By far the biggest challenges that Gunner will face, and should take head-on, are those that he can join with Aboriginal Territorians — the only source of population growth in the NT right now and for the foreseeable future — to address the decades of decay and deceit that are the hallmarks of the mainstream’s interactions with them. Notwithstanding that the Commonwealth government holds the purse-strings, Labor has a real opportunity to lead on policy and convince Canberra to address the overwhelming structural and social inequities facing one third — and growing — of the NT population.

[Scorecard: 9 months since election day, how is the NT’s new(ish) Labor government doing?]

Last Saturday Gunner went out to the soon to be shut-down uranium mining town of Jabiru in Kakadu National Park to deliver the Jabiru Statement, an underwhelming effort that nonetheless includes a fair bit of guff about Aboriginal issues in the NT. Notwithstanding the mediocrity and motherhood statements there is some hope hidden in the speech, particularly in an indication that Gunner’s government will focus more on Aboriginal economic, social and cultural issues.

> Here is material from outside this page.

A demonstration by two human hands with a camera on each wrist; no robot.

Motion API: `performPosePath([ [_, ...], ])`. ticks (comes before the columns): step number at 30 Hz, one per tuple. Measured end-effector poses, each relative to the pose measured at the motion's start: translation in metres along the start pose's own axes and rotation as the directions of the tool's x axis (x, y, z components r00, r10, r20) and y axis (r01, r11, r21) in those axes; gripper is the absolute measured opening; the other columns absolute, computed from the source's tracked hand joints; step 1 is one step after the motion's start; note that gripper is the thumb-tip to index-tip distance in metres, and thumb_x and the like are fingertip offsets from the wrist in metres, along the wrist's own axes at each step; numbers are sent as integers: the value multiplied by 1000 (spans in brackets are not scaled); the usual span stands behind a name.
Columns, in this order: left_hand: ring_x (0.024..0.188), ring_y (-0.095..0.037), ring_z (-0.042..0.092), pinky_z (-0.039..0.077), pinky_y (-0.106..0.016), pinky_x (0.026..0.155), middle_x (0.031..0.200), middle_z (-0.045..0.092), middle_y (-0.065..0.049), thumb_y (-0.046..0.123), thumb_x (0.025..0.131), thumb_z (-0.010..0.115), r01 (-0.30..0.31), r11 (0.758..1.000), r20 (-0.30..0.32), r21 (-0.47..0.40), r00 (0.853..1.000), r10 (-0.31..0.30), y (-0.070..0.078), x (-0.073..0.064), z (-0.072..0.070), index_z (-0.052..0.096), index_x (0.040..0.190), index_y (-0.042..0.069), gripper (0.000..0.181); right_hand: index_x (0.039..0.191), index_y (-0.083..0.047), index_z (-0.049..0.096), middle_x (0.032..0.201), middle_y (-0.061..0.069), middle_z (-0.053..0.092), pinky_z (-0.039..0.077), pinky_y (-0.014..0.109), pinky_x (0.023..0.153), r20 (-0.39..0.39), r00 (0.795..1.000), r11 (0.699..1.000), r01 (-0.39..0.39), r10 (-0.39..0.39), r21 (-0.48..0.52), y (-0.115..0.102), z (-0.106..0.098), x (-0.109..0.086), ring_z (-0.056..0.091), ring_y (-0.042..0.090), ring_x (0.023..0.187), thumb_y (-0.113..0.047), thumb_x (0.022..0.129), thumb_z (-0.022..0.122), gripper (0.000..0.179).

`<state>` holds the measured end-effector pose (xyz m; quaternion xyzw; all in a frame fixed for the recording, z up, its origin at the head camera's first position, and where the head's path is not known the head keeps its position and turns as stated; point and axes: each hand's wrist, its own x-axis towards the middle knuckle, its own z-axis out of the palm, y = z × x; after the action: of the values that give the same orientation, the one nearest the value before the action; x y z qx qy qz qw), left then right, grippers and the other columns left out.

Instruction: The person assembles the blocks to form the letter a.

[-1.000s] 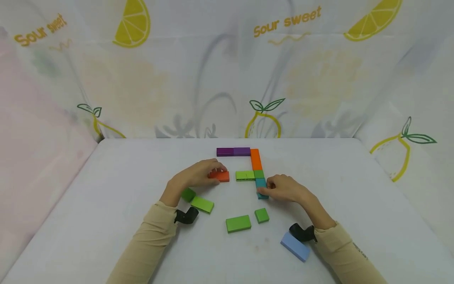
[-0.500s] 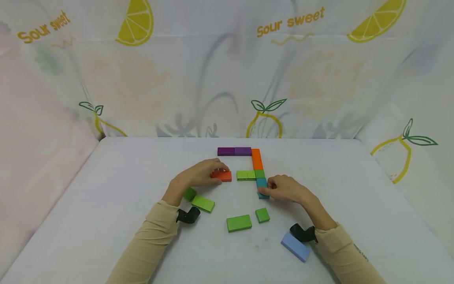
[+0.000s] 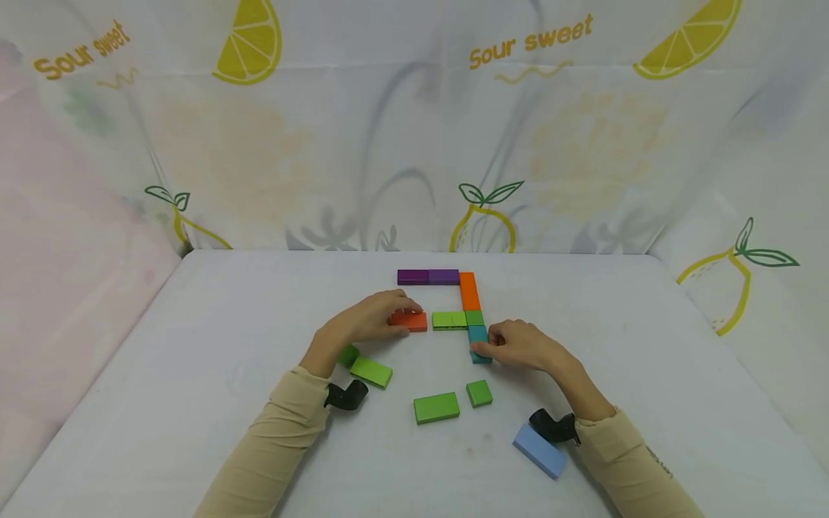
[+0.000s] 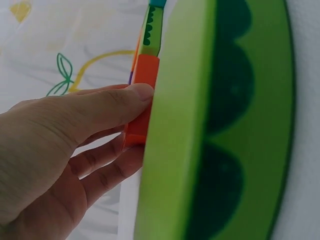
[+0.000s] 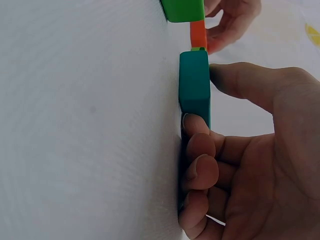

There are also some useful contributions about how the Aboriginal history of the NT may be observed in a manner that does justice to the rights and wrongs of that history.

On Australia Day, Gunner said that it is a day that:

“… should be about unity, not division, and for the health and harmony of our nation, Australia Day must evolve. January 26 must hereon meaningfully acknowledge the entire story of our nation. This means more than acknowledgement of country and a smoking ceremony. It means a genuine celebration of the Aboriginal contribution to our national identity. A celebration of all this continent’s waves of immigration. And acknowledgement of the frontier trauma passed from generation to generation and still killing people today in the guise of grog, suicide and sickness.”

Those words will please some and anger others beyond measure, but at least we are seeing the start of a conversation. Eighteen months ago Michael Gunner told us his government would be “excitedly boring”. 

It is time for Gunner to ditch the boring and switch to “exciting”.